Data extract ::
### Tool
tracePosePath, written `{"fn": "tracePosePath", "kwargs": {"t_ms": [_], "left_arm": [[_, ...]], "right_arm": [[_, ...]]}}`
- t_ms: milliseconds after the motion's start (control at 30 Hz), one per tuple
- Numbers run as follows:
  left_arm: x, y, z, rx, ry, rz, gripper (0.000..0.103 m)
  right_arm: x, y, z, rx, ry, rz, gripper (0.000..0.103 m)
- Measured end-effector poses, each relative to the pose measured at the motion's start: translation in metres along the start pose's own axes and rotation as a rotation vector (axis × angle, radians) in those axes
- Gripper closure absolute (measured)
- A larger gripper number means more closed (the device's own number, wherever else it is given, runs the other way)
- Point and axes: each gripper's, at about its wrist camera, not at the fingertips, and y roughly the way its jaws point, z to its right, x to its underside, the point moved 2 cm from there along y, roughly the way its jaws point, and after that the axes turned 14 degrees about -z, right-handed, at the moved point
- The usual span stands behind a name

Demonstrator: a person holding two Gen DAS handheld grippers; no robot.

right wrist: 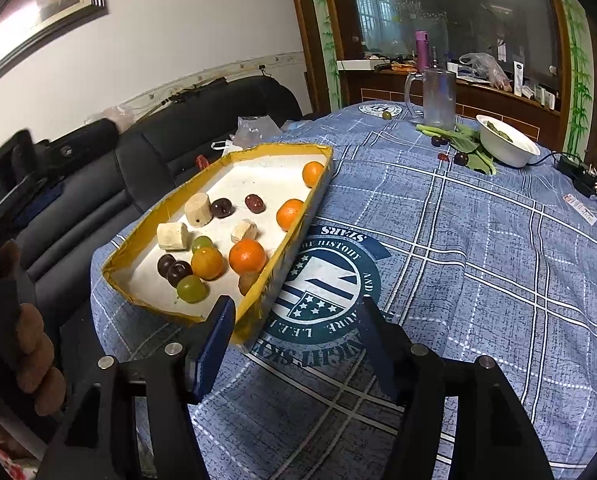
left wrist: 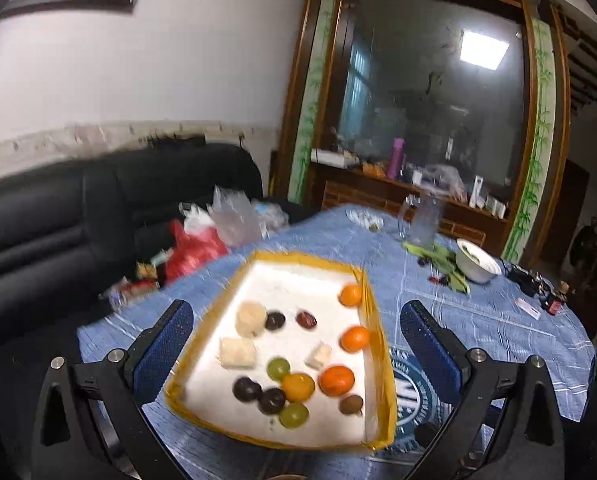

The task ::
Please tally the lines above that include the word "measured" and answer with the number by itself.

Answer area ::
2